# [Your assignment]
Output exactly the lines below, starting with the line that has "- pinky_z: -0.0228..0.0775" and going on through the line that has "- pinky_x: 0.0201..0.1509", both included, and no other lines.
+++ Given data
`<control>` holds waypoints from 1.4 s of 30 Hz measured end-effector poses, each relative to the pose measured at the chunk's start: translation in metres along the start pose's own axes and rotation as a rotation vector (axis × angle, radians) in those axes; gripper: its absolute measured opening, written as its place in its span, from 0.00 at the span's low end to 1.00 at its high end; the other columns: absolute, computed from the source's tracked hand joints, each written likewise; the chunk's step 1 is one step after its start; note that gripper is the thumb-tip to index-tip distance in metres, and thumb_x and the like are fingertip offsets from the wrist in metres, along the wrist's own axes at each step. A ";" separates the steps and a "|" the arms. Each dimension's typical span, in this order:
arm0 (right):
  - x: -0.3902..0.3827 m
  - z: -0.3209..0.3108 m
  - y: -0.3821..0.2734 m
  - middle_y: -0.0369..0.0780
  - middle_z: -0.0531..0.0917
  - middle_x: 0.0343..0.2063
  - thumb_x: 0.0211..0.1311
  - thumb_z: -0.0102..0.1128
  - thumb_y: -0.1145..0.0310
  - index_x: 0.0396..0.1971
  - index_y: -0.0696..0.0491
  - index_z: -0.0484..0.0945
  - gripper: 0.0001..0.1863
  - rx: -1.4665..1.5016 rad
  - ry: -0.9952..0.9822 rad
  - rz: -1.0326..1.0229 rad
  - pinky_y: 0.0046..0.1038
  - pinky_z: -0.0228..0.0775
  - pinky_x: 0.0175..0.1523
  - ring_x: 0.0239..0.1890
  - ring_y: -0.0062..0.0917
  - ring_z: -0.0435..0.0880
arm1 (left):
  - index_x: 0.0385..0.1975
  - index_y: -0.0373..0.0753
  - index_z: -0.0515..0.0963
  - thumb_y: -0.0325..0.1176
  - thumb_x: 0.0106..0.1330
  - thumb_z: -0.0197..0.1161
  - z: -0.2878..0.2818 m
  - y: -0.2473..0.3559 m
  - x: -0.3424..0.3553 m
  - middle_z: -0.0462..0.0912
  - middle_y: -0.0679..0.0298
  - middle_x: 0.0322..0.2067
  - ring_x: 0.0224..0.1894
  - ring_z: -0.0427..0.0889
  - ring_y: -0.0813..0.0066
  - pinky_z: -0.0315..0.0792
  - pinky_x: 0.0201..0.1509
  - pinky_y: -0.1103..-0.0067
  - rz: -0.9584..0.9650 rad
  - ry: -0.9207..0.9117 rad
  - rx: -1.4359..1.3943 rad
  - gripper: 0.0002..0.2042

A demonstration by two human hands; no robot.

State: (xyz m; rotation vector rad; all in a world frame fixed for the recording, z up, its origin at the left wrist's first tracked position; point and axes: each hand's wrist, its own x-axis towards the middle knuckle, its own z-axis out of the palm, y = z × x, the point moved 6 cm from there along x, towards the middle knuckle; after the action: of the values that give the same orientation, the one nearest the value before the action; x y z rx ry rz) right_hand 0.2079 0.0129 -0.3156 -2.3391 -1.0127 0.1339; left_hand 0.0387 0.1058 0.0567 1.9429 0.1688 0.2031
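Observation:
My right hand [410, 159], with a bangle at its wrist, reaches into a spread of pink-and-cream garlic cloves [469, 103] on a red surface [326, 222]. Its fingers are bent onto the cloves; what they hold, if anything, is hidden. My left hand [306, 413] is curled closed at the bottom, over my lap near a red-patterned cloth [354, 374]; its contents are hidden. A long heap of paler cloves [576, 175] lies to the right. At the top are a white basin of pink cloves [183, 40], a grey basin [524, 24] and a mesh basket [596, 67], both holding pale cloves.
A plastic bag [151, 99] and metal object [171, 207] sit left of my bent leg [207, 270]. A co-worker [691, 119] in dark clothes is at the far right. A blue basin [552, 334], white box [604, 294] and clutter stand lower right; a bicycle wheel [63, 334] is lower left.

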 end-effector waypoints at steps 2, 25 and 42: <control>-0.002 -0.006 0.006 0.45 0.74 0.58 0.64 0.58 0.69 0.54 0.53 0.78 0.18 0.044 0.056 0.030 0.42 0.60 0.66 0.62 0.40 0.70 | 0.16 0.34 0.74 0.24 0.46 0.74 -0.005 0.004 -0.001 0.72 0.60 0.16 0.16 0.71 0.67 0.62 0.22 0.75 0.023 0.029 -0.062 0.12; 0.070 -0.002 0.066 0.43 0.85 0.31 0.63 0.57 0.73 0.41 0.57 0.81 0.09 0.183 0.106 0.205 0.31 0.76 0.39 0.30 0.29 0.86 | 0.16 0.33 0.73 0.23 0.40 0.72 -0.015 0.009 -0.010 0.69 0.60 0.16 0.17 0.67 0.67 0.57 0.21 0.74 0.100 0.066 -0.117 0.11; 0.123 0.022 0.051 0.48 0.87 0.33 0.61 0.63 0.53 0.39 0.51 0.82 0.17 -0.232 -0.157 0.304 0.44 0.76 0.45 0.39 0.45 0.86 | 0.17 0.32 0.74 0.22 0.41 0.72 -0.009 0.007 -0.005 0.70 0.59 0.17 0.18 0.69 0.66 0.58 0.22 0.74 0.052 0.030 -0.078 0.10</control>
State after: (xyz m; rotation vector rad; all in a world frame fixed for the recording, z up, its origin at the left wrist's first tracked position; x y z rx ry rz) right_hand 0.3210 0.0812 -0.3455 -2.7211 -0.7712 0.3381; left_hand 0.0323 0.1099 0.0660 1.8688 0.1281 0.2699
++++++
# [Solution for this exercise]
  - pinky_z: -0.0228..0.0775
  - pinky_x: 0.0175..0.1523
  - ring_x: 0.0239..0.1890
  - ring_y: -0.0062..0.0917
  - ring_z: -0.0435..0.0880
arm1 (left):
  - index_x: 0.0385..0.1975
  - index_y: -0.0373..0.0753
  - index_z: -0.0515..0.0963
  - thumb_y: -0.0325..0.1176
  - thumb_x: 0.0106..0.1330
  - thumb_z: -0.0197..0.1161
  - z: -0.2878..0.2818 m
  - y: -0.2473..0.3559 m
  - x: -0.3424..0.3553 m
  - middle_z: -0.0462..0.0912
  - middle_y: -0.0679..0.0298
  - middle_x: 0.0322..0.2067
  - ring_x: 0.0224..0.1894
  - ring_z: -0.0427..0.0889
  - ring_y: -0.0813..0.0066
  - pinky_z: -0.0315..0.0792
  - pinky_x: 0.0201..0.1509

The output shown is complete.